By Bill Parry
The esplanade in Queensbridge Park was named in honor of advocate Elizabeth McQueen, who founded The Friends of Queensbridge Park in 1998 and led the group for 18 years. McQueen organized volunteer events and helped to beautify the park that runs along the East River, across Vernon Boulevard from the Queensbridge Houses, where she lived until her death in February at the age of 83.
“She was a woman to be reckoned with,” City Parks Commissioner Mitchell Silver said during a dedication ceremony last Friday . “For nearly two decades, Elizabeth McQueen was a tireless advocate for this park, seeing to it that Queensbridge got the investment and care that it deserves. We are grateful for her spirit and her commitment, and proud to name this esplanade in her honor so that her legacy may live on for years to come.”
McQueen and her group were influential in advocating for the reconstruction of the Queensbridge Park seawall and esplanade to protect and beautify the park. The $6.6 million project was completed in 2014 with funding, nearly half allocated by City Councilman Jimmy Van Bramer (D-Sunnyside).
“Ms. McQueen understood the transformational power that access to beautiful outdoor spaces could have for the Queensbridge community,” Van Bramer said. “For her, restoring the park was about justice for her community. I was honored to work with her to repair the esplanade and secure funding for the park house, and I can imagine a no more fitting tribute to her life’s work than this renaming today. She’s earned it for a life well lived.”
The park house used to contain bathrooms, a community space and a concession stand, but has been left empty and abandoned for years. In 2014, $4 million in funding for the structure was secured with construction set to begin in the fall.
Members of her family and dozens of Queensbridge residents attended the naming ceremony that featured a portrait of the community leader. Joseph Conley, who was chairman of Community Board 2 for 23 years, stood off to the side admiring the painting.
“Oh my goodness. I look at her portrait and her face tells the story, like she’s saying ‘Uh huh, what are you going to do about this?’” Conley said. “That seawall was fenced off and unusable in 1993. It was just a big gaping hole and it was getting worse with every storm.”
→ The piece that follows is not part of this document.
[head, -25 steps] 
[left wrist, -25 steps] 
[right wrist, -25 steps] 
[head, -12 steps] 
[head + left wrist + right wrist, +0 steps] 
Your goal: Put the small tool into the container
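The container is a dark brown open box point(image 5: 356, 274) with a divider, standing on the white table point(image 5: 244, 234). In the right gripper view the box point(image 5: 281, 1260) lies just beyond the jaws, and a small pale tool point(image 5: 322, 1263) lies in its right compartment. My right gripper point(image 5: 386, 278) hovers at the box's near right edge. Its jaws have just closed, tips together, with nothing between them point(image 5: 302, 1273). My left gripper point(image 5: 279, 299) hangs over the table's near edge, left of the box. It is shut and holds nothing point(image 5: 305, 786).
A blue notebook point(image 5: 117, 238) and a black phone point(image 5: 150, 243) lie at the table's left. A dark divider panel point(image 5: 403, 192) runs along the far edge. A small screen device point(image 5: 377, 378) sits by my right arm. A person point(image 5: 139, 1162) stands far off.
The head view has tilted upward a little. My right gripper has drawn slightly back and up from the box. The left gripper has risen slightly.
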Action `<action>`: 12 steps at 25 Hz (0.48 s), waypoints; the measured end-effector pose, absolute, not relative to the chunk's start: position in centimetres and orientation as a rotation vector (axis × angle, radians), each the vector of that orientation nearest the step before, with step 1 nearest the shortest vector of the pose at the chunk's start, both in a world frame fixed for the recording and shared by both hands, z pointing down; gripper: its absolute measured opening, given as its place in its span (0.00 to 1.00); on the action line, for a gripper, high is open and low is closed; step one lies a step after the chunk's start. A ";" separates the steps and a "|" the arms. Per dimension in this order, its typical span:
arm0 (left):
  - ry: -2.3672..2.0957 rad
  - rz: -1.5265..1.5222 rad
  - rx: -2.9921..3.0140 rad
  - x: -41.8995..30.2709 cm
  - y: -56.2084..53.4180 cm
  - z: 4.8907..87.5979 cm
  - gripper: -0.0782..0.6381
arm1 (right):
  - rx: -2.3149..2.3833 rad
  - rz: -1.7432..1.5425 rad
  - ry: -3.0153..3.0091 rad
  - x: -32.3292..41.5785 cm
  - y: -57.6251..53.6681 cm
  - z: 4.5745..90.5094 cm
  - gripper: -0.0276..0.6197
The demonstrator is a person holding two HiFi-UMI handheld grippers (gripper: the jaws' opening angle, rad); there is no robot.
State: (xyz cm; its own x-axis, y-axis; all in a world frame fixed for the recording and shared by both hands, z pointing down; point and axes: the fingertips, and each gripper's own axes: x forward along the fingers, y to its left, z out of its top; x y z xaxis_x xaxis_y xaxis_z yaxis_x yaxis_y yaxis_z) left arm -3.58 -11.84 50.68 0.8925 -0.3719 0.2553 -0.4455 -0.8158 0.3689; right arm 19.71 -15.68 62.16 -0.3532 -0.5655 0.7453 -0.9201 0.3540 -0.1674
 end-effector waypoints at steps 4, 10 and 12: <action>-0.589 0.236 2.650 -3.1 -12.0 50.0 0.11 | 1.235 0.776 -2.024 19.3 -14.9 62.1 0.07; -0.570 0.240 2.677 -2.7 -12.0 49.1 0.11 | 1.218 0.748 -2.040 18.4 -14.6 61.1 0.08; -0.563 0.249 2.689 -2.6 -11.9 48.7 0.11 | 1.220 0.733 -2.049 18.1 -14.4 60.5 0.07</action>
The city did study after study for years, Conley said, until the officials finally saw movement in 2009.
“It was a long journey but she was very, very persistent,” he recalled. “She was always reminding us of what needed to be done for this under-served community.”
Now there is community pride in their park with its baseball, soccer and football fields, its basketball, handball and volleyball courts and its playground. The park has also become a destination for concerts, with the City Parks Foundation sponsoring a number of free performances through July 31.
And they have that esplanade with a sweeping panorama of the Manhattan skyline across the East River, now named for Elizabeth McQueen.
“This is Miss McQueen’s dream come true,” McQueen’s friend Delores Chauncey said. “The millionaires may be on the other side (of the river), but we’ve got the views.”
McQueen’s grandson, Desmond Williams, who recently joined the board of The Friends of Queensbridge Park, said the honor was a long time coming.
“We’ll keep her legacy growing here,” Williams said, “although they’re mighty big shoes to fill.”